In a case of unlikely bedfellows, a conservative housewife in her 50s is similarly fed-up. The older woman, who adheres to a strict interpretation Islam and dresses in all-enveloping black robes and scarves, agreed to speak but only on condition of anonymity because she fears retribution.  

Asked if she was planning to vote, she replied: “Of course not! I don’t accept anything around this.”

She also participated in the movement to overthrow Mubarak but has been disappointed by the turn of events.

“I am not asking for Morsi, I am asking for democracy.  If you want to come, you have to come through elections,” she said.

As an Islamist, she feels maligned under the current regime.

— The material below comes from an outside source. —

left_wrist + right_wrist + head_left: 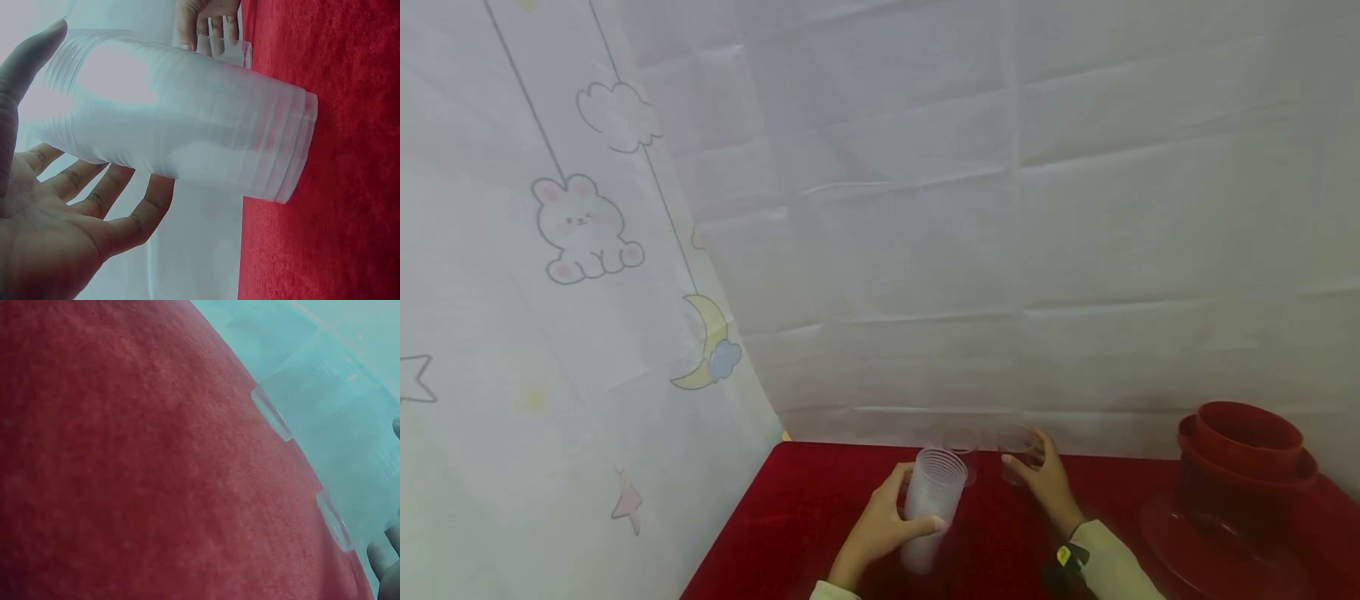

“We have no place in this society really. If you give me the choice, I would want to leave Egypt. You don’t feel free here. If you say your opinion, you go to prison…. What is this?!”

On the other hand, Afaf Marie, the director of the Egyptian Association for Community Participation Enhancement, supports the referendum.

“I am definitely going to vote and I am going to vote ‘yes’,” said Marie. “This is going to be the first constitution in Egypt’s history that is recognizing women’s rights.”

Marie praised the provisions in the proposed constitution that protect women.

“An article says the state should ensure protection of women from all violence. That means family violence, state violence, street violence, and protection from sexual harassment at home, in the street in public places and transportation.”

With two days of voting, and an estimated 160,000 soldiers and 200,000 policemen expected to deploy across the country to guard polling stations, according to The Associated Press, some allege a culture of intimidation will force a “yes” vote.

A “yes” vote would pave the way for new presidential and parliamentary elections.